If PCs treat an old-school dungeon with any rational amount of caution, they will search every ten feet of floor for traps, listen at every door, and search every wall for secret doors. In other words, they’ll spam their at-will search abilities.
It’s a problem that Gary Gygax railed against in 1e:
Continual listening becomes a great bother to the
DM. While ear seekers will tend to discourage some, most players will
insist on having their characters listen at doors at every pretense.
4e has a general solution for spammed actions: make them encounter powers.
You could just make searching a regular encounter power, so it can only be done every five minutes, but I think it would be more interesting to make searches into a daily resource to be managed, like Fate points from Spirit of the Century-type games. During the day, you can search carefully for traps. Every time you search, and find nothing, you expend one of your searches. If you search and find something, you don’t expend a search. Furthermore, every time you blunder into a trap, you gain a use of your search power.

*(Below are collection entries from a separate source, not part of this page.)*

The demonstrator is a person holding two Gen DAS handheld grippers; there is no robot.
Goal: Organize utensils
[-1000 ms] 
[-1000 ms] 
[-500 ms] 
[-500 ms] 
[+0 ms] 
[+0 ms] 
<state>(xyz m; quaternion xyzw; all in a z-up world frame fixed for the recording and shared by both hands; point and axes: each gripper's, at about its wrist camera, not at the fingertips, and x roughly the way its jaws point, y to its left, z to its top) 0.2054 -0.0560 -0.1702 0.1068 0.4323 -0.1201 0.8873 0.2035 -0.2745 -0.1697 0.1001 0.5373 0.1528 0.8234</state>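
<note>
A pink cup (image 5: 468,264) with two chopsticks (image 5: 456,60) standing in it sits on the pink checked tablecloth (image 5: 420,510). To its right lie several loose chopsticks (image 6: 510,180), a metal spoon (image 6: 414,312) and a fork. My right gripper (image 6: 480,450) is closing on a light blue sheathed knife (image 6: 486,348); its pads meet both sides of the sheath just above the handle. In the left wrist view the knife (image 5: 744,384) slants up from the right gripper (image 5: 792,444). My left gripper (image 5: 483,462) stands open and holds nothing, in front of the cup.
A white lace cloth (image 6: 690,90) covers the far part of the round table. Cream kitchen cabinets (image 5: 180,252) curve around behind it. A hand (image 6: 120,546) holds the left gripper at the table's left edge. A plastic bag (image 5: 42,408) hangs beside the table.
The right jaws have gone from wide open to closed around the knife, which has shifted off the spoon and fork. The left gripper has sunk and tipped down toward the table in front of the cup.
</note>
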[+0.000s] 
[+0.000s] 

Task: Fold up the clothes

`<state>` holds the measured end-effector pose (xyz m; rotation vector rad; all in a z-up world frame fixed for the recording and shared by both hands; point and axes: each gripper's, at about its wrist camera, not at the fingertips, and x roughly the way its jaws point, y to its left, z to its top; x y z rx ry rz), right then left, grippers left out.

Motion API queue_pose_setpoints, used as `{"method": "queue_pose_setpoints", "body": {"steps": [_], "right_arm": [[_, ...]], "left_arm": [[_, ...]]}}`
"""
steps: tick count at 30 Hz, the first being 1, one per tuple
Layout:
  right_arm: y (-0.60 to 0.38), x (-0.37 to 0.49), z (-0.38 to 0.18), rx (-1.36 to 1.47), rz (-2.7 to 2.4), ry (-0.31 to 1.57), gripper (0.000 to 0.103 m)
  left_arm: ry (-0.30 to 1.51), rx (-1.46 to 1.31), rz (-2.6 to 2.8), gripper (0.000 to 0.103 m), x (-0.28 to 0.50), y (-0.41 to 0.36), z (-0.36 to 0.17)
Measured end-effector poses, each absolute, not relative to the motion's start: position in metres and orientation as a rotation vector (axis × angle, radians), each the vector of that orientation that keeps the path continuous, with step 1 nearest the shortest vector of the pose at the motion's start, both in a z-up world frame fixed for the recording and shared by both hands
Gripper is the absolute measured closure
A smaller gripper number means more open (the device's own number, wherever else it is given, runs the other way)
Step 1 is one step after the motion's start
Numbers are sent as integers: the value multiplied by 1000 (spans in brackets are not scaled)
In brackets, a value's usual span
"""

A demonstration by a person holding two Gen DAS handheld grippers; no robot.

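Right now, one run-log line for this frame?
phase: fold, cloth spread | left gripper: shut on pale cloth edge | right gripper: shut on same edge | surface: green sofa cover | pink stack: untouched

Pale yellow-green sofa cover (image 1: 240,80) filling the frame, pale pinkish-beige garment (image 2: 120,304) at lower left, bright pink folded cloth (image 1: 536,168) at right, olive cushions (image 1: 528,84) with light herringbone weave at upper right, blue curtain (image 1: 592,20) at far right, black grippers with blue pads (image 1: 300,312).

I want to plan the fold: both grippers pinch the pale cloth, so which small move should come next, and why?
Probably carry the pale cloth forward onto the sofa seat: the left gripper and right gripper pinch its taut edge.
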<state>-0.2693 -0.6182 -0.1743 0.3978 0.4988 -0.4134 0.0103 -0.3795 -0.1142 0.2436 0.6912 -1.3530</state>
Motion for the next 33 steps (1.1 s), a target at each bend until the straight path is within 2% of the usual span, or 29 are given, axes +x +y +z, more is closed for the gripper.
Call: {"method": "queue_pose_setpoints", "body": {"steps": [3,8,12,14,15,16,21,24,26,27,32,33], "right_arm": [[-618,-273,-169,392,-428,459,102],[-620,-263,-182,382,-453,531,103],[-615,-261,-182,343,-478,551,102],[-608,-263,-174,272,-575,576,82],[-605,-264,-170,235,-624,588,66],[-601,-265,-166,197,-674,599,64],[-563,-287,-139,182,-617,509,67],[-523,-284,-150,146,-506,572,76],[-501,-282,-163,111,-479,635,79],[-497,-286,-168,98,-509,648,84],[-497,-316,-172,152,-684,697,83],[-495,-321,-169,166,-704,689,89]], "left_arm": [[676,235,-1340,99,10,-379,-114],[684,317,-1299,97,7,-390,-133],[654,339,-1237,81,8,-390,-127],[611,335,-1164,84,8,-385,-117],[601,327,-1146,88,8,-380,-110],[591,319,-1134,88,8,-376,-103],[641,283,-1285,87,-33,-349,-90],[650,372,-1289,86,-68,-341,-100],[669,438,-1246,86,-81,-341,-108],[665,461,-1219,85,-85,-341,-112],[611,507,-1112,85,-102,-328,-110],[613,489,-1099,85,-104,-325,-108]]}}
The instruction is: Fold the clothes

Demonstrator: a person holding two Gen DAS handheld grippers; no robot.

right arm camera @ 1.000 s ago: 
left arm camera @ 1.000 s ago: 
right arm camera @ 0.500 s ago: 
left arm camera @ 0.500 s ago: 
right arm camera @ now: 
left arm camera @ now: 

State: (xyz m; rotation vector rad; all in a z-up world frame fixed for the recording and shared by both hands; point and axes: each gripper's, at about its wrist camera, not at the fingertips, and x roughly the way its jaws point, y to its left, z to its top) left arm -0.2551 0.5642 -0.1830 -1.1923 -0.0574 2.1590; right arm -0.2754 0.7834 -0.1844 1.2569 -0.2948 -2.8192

It makes sense narratively. If you’ve searched 100 consecutive doors for traps and found nothing, no matter how hard you try, you’re going to relax your vigilance. On the other hand, if you’ve been finding tons of traps, or if you see something about this door that makes you suspicious, you’re going to be far more alert.
We’ll leave all the search rules the way they are: we’ll just add to them. At the beginning of every day, every character gets a number of Search tokens equal to their Perception bonus. Rogues get, say, three extra tokens.
Whenever a PC wants, they can risk a Search token to get a +5 bonus to a Perception check. If the check doesn’t turn up anything interesting, they lose the token. If they find a trap, treasure, a secret door, or anything else hidden, they get to keep their token. Every time a PC falls victim to a trap, they get a Search token BACK. This represents their suddenly-increased attention level.
This system would reward players for searching judiciously, based on clues and intuition, not as part of a mindless sweep.
To compensate the PCs for their extra search power, every Perception DC in the game is 5 points harder.
I think this would encourage people to play the way that Gary wanted them to play: to search for traps and listen for monsters judiciously, when they have a reason to be suspicious – and to blunder blindly into the occasional ambush for the DM’s amusement.